The Power of Humor
I’ve done some of my best work while laughing with another person. Working on a hospital fire plan with a colleague was split between genuine moments of hilarity (such as inventing a politically incorrect system to remember all the telephone extensions in the building) and bursts of creative productivity. In less than six months we completely redesigned our fire plan and trained all staff. We also became great friends.
It’s always better for the product if the people working are engaged, excited, and laughing throughout. It beats watching the clock, because time flies by. It doesn’t matter if mistakes are made, because they’re a joy to fix. And the product is invariably greater than the sum of its parts. The power of humor is invaluable.
By contrast, the mindset of many that work is deadly serious and must be treated with a dour solemnity is, well, kind of funny.
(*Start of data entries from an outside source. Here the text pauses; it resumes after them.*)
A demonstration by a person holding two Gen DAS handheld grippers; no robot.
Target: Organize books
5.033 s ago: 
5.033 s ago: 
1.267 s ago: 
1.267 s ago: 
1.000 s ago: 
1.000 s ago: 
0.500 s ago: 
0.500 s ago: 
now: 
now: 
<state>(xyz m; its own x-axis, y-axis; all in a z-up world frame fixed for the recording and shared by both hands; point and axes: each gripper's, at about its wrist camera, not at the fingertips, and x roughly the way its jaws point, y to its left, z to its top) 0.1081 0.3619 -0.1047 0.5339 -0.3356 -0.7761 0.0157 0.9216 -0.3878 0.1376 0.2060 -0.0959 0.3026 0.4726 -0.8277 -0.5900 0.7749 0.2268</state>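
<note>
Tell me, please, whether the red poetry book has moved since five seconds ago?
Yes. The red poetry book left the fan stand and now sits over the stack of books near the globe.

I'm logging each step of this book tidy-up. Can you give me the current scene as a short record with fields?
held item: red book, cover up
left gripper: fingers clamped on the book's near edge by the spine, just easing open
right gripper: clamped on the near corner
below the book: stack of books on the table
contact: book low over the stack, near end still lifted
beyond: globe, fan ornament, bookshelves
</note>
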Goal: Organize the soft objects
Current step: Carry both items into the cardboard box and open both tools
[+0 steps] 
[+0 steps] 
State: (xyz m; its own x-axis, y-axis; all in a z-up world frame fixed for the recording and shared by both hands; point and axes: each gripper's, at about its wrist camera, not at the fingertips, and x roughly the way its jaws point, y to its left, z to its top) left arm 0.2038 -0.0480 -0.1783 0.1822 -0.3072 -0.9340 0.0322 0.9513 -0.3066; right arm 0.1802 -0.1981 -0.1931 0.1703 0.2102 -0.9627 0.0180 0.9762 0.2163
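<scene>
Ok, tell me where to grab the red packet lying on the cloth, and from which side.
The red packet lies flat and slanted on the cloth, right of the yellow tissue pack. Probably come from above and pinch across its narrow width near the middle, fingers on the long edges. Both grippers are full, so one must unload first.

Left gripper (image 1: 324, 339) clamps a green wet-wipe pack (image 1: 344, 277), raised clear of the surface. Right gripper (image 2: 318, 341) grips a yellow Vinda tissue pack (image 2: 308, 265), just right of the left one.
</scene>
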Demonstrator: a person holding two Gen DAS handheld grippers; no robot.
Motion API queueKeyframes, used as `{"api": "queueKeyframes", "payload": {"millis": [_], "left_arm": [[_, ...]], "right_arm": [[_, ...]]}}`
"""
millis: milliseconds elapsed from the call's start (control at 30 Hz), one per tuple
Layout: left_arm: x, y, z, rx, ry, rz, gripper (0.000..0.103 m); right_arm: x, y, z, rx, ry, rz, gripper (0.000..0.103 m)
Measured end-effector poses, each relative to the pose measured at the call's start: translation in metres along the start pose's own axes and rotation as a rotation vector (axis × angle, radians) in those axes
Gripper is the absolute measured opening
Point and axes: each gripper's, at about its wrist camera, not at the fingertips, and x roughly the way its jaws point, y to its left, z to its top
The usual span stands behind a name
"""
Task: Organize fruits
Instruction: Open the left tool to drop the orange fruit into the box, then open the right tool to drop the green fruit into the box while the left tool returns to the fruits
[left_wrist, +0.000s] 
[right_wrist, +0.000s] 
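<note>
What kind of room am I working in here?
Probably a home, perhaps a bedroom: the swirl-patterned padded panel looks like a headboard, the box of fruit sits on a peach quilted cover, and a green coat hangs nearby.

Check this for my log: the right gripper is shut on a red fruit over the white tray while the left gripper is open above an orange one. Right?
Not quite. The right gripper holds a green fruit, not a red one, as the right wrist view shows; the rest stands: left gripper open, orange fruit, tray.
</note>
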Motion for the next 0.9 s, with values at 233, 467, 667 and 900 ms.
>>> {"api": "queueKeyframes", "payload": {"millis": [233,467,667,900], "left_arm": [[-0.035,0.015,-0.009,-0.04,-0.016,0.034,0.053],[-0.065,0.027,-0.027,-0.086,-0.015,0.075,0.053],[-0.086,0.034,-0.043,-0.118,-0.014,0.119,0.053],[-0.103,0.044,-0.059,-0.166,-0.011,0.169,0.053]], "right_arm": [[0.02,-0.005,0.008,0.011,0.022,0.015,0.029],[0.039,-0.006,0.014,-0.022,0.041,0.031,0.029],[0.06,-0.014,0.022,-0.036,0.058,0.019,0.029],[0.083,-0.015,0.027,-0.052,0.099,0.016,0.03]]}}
I’ve attended a thousand turgid meetings in which the only thing created was a new way to stay awake. The idea that we all must listen in rigid attention while grimly nodding doesn’t seem like anything that could create any great ideas.
There’s a great excerpt of a 1991 John Cleese lecture in which he explains how humor is the quickest way to get from the “closed” to “open” mode of thinking. I agree! Much of my best work with others could not have been done without all the fun and laughter that went with it. The work would have been miserable, the final product reflecting a lack of love.
If all this is true, why do so many of us insist on working together in misery?
I really don’t know, but I suspect the rarity of truly creative teams is connected to emotional involvement with a painful risk of rejection. The people that I really enjoy and laugh with I have loved or grown to love as people. We form emotional bonds and friendships. This isn’t possible with people one doesn’t open up to. I’m sure it can’t be managed, coerced, or planned either. It just happens.